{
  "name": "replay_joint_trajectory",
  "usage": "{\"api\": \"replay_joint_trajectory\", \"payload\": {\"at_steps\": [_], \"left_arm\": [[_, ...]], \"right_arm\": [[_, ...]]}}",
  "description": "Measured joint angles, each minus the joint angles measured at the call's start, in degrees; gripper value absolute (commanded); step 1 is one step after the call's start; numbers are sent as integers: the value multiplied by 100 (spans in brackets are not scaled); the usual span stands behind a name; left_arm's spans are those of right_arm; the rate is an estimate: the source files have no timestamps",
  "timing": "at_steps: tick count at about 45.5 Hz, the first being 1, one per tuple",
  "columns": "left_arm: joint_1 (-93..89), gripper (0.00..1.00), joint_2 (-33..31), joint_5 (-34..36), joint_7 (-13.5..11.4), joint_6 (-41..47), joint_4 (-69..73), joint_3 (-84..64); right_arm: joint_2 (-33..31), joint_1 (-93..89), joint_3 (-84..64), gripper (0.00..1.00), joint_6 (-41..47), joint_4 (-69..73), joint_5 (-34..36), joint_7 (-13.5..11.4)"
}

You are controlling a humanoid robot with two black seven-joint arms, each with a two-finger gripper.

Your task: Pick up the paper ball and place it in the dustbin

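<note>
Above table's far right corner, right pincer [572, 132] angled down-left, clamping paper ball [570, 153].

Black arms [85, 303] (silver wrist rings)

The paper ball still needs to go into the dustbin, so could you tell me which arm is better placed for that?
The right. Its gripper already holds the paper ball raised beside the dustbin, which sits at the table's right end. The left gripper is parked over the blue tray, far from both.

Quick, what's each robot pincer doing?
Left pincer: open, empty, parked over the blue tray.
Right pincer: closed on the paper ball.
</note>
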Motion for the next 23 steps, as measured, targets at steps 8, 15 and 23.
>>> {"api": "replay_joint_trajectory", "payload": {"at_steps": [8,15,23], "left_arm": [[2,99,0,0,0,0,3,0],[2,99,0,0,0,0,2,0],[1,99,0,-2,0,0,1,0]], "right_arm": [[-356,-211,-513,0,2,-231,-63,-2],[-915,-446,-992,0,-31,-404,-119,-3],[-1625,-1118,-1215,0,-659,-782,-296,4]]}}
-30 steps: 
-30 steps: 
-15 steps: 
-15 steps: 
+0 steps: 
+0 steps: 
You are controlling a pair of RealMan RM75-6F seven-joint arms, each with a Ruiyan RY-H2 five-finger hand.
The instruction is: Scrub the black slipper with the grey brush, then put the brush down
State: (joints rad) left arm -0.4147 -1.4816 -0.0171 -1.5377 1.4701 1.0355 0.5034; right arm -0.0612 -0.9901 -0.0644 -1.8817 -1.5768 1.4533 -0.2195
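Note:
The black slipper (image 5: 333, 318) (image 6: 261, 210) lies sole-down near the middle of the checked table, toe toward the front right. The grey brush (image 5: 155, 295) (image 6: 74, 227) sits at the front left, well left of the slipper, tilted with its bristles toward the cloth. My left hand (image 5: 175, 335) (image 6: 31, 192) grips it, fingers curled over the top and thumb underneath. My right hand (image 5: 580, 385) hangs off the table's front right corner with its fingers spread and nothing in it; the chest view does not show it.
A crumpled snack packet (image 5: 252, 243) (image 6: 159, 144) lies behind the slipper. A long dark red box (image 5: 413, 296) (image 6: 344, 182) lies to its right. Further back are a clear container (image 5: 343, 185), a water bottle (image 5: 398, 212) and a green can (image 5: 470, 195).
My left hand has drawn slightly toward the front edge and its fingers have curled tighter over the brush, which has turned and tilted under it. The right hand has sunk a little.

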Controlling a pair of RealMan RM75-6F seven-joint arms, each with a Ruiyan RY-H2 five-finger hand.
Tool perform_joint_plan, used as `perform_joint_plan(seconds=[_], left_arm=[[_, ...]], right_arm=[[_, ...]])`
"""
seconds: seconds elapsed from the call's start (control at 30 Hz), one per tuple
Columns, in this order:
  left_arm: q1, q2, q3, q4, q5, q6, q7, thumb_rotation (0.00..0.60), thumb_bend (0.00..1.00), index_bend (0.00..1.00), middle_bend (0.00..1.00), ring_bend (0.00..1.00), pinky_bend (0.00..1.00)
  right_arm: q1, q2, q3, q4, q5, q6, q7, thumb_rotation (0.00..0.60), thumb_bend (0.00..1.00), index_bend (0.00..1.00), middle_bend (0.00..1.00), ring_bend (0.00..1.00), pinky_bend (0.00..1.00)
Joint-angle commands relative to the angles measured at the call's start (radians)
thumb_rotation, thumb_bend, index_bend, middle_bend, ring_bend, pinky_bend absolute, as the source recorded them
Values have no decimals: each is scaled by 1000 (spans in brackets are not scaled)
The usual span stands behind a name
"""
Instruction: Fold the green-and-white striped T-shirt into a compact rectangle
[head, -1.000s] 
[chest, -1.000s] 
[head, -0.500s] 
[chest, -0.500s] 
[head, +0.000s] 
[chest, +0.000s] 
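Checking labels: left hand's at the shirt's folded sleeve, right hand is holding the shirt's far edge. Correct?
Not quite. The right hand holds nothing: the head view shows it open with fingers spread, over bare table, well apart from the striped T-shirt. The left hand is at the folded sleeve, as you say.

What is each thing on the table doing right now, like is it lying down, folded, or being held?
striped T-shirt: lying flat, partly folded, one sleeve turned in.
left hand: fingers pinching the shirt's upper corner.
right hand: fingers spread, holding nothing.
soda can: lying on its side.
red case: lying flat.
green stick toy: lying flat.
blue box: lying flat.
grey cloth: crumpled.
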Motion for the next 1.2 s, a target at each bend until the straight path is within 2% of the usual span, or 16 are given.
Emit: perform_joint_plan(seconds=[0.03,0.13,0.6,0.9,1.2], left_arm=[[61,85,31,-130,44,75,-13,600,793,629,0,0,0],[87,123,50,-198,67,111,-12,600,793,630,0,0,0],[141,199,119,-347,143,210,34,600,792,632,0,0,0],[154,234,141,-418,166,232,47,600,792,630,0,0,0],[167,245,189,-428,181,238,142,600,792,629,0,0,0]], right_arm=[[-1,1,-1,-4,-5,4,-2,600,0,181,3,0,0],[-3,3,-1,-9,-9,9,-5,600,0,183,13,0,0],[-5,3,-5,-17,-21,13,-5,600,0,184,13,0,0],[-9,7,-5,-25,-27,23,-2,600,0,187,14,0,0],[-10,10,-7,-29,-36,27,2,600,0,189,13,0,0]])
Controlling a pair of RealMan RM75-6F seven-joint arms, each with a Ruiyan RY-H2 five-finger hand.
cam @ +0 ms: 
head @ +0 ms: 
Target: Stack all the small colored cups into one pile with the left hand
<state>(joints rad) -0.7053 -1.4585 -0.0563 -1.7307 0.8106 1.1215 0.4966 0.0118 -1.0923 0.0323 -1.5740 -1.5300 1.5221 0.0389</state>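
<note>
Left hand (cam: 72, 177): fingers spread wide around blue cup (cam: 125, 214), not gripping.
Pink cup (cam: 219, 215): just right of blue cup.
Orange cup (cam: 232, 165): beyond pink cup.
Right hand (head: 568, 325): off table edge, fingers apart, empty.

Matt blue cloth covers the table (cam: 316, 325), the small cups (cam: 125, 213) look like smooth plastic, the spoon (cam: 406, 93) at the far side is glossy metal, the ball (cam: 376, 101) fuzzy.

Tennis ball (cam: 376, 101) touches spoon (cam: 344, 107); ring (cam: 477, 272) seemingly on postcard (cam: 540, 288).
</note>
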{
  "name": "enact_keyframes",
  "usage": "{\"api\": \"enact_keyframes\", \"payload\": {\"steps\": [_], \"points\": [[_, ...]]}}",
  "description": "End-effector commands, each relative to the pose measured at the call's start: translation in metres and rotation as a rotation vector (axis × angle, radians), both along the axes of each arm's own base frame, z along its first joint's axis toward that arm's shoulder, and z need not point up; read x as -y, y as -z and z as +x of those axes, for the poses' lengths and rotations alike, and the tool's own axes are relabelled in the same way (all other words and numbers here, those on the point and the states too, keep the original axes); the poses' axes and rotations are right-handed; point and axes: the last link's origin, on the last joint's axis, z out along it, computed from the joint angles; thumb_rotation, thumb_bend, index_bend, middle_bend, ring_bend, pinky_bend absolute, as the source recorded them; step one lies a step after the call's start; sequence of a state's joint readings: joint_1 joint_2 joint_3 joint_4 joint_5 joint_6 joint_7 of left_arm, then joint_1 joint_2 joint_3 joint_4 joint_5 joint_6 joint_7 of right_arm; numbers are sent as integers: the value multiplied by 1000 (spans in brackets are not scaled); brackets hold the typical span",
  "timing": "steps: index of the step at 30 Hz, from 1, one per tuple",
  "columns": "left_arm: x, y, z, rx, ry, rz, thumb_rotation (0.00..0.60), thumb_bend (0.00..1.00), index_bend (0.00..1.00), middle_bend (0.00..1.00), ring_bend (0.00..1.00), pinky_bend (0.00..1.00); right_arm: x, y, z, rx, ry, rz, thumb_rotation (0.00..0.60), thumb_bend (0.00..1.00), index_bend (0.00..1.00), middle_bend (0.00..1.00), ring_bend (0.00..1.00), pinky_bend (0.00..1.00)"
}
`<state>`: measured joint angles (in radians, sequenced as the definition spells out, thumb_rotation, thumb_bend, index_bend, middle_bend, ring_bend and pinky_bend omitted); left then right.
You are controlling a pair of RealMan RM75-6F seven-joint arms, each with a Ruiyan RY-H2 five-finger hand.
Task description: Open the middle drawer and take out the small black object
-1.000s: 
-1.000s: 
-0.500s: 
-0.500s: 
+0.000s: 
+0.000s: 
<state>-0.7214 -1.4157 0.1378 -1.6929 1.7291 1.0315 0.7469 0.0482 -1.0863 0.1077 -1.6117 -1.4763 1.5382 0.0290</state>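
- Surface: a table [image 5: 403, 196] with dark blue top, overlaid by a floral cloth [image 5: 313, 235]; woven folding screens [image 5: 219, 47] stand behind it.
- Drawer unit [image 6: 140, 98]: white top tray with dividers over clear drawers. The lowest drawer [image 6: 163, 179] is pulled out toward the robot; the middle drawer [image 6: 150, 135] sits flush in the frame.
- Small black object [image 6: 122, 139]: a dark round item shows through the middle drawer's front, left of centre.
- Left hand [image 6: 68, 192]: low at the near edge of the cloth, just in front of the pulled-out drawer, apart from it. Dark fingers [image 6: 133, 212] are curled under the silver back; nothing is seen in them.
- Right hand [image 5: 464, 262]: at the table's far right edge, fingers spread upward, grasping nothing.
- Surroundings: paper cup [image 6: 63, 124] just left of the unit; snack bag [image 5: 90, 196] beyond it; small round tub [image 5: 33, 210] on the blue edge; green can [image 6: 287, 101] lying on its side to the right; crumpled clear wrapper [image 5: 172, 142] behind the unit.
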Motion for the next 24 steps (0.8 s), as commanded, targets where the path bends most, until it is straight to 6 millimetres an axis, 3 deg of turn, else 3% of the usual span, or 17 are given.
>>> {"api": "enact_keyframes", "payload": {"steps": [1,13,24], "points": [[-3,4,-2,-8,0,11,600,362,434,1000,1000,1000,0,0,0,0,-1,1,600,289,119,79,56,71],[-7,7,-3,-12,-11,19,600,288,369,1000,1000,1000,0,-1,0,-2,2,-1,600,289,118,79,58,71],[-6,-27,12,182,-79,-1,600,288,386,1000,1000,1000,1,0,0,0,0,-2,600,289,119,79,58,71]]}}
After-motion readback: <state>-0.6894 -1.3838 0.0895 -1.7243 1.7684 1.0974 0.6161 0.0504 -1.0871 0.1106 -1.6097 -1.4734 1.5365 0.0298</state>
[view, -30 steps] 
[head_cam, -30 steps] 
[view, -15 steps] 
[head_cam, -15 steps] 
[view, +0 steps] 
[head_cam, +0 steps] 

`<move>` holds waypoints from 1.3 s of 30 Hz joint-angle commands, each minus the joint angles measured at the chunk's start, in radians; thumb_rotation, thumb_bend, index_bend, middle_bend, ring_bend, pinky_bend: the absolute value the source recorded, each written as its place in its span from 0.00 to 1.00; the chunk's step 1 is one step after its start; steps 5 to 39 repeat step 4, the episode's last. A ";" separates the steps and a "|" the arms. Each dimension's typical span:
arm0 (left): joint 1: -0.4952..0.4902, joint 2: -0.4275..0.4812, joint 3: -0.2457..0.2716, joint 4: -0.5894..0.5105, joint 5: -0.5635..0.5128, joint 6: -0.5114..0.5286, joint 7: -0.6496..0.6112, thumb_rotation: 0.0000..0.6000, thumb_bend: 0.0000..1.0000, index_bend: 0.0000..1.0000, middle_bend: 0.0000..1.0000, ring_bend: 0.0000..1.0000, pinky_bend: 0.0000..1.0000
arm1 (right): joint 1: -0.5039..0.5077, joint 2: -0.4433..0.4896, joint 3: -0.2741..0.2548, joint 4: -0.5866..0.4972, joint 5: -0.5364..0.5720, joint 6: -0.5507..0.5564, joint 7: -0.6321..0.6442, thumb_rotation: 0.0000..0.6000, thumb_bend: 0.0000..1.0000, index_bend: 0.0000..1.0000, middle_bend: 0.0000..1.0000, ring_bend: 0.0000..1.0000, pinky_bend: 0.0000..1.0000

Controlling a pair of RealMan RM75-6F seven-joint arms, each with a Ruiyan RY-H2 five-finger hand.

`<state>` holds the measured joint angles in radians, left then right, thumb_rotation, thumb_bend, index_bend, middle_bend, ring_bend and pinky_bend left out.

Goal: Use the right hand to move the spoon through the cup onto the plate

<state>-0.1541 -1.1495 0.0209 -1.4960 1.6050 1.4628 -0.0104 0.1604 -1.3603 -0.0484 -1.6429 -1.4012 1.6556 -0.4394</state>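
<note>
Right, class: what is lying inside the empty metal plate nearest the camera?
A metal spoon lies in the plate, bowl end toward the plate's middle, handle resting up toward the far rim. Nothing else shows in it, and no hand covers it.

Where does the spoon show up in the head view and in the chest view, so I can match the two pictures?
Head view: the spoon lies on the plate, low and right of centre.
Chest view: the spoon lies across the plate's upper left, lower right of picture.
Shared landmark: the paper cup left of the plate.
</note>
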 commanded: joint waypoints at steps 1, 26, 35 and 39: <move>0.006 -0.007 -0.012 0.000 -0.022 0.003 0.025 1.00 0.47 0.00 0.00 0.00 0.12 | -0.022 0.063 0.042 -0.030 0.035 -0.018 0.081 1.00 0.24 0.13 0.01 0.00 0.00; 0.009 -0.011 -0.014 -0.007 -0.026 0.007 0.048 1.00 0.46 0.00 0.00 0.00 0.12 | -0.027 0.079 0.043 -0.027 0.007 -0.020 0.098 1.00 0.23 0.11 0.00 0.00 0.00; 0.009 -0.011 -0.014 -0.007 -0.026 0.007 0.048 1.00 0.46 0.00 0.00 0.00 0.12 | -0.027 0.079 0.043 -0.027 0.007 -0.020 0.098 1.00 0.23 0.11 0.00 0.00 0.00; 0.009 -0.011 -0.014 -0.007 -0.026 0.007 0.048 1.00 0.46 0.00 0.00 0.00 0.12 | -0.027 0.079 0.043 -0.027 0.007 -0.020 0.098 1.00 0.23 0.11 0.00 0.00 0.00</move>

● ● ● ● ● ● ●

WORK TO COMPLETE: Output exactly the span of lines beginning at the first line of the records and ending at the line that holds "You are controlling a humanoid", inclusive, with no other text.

ANSWER SECTION:
{
  "name": "replay_joint_trajectory",
  "usage": "{\"api\": \"replay_joint_trajectory\", \"payload\": {\"at_steps\": [_], \"left_arm\": [[_, ...]], \"right_arm\": [[_, ...]]}}",
  "description": "Measured joint angles, each minus the joint angles measured at the call's start, in degrees; gripper value absolute (commanded); step 1 is one step after the call's start; numbers are sent as integers: the value multiplied by 100 (spans in brackets are not scaled); the usual span stands behind a name; left_arm's spans are those of right_arm; the rate is an estimate: the source files have no timestamps",
  "timing": "at_steps: tick count at about 45.5 Hz, the first being 1, one per tuple",
  "columns": "left_arm: joint_1 (-93..89), gripper (0.00..1.00), joint_2 (-33..31), joint_5 (-34..36), joint_7 (-13.5..11.4), joint_6 (-41..47), joint_4 (-69..73), joint_3 (-84..64); right_arm: joint_2 (-33..31), joint_1 (-93..89), joint_3 (-84..64), gripper (0.00..1.00), joint_6 (-41..47), joint_4 (-69..73), joint_5 (-34..36), joint_7 (-13.5..11.4)"
}

You are controlling a humanoid robot with two black seven-joint arms, each with a two-finger gripper.

Nothing more belongs to the answer.